Let’s create a color-coded bar chart for frame sizes.

def create_bar_chart(df):
    """Create a bar chart for frame sizes with color legend."""
    # Create the bar chart figure.
    p1 = figure(x_axis_label='Frame Index', y_axis_label='Frame Size, kbytes', title='Frame Sizes by Type', width=1000, height=400)

    # Add bars to the bar chart figure.
    bars = p1.vbar(x=df.index, top=df['frame_size_kBytes'], width=0.9, color=df['color'])

    # Find the first index of each pict_type
    i_index = df[df['pict_type'] == 'I'].index[0]
    p_index = df[df['pict_type'] == 'P'].index[0]
    b_index = df[df['pict_type'] == 'B'].index[0]

    # Add a legend to describe color meaning.
    legend_items = [
        LegendItem(label="I Frame", renderers=[bars], index=i_index),
        LegendItem(label="P Frame", renderers=[bars], index=p_index),
        LegendItem(label="B Frame", renderers=[bars], index=b_index)
    ]
    legend1 = Legend(items=legend_items, location="top_right")
    p1.add_layout(legend1)
    
    return p1

Also let’s create a plot for bitrate values. It will be placed right below the bar chart.
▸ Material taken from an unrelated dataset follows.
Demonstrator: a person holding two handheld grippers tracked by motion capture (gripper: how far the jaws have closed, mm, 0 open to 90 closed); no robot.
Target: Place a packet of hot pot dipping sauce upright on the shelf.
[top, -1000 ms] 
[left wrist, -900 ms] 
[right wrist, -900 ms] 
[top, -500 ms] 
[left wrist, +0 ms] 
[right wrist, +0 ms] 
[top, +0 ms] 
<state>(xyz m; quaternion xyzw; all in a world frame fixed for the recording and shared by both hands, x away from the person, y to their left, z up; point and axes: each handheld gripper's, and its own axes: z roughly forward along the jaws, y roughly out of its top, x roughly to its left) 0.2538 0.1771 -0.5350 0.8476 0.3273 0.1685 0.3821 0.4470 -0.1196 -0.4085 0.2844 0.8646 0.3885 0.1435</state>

The x axis of both plots will be synchronized.

def create_bitrates_plot(df, x_range):
    """Create a plot for bitrate values with toggleable lines."""
    # Create the moving average plot figure
    p2 = figure(x_axis_label='Frame Index', y_axis_label='Mbps', title='Bitrate', width=1000, height=400, x_range=x_range)

    # Add the Mbps moving average line to the moving average plot figure
    line1 = p2.line(df.index, df['mbps_mavg_3s'], line_width=2, color='black', legend_label='MAvg Bitrate (3s), Mbps')
    line2 = p2.line(df.index, df['mbps_mavg_1s'], line_width=2, color='green', legend_label='MAvg Bitrate (1s), Mbps')
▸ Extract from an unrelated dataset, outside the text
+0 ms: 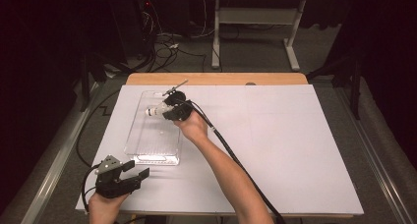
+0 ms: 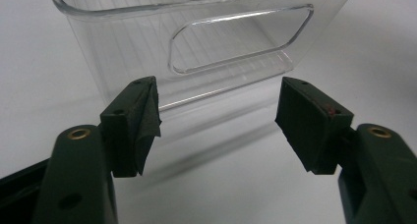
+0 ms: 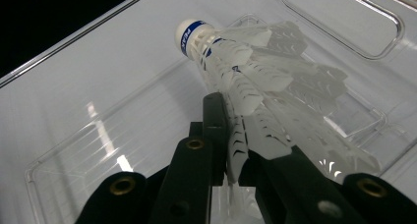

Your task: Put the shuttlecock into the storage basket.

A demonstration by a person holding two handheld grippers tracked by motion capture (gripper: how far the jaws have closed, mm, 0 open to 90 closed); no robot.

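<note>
While feathery, shuttlecock (image 3: 255, 81) hangs over ribbed clear bin (image 3: 98, 130).

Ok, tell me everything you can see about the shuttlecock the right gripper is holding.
The shuttlecock is white, with a rounded cork tip ringed by a blue band with lettering and a skirt that looks like moulded plastic mesh. The right gripper is shut on its skirt, flattening it between the jaws. It points tip-first, tilted, into the clear plastic bin; whether it touches the bin's floor is unclear.
</note>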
    # Add the rolling average bitrate line to the moving average plot figure
    line3 = p2.line(df.index, df['mbps_mavg_100ms'], line_width=2, color='blue', legend_label='MAvg Bitrate (100ms), Mbps')

    p2.legend.click_policy = "hide"
    
    return p2

Now a function to create a plot of frame sizes and bitrate values.

def plot_frame_sizes(df):
    """A function to plot frame sizes using a bar chart and bitrate values right below."""
    p1 = create_bar_chart(df)
    p2 = create_bitrates_plot(df, x_range=p1.x_range)
    
    # Uncomment if you want to use it in a notebook.
    #output_notebook()
    show(column(p1, p2))

Result

def plot_frame_sizes_from_csv(file_path):
    """A function to plot frame sizes and bitrate values from a CSV file."""
    df = load_csv(file_path)
    df = calculate_bitrates(df)
    df = calculate_kbyte_frame_sizes(df)
    df = add_color_column(df)
    
    plot_frame_sizes(df)

As the result the following interactive plot will be built:

Frame Sizes and Types Bar Chart With MAvg Bitrate Values

Frame Sizes and Types Bar Chart With MAvg Bitrate Values

❗ The final python script with click for CLI parsing can be found here: [gist].

Conclusion

By following these steps, you can visualize H.264/AVC, H.265/HEVC etc. frame sizes and calculate moving average bitrate values from an MPEG TS file. The interactive plots created with Bokeh allow you to explore the data and gain insights into the frame sizes and bitrates.

Feel free to modify the code to suit your needs and experiment with different datasets. Happy coding!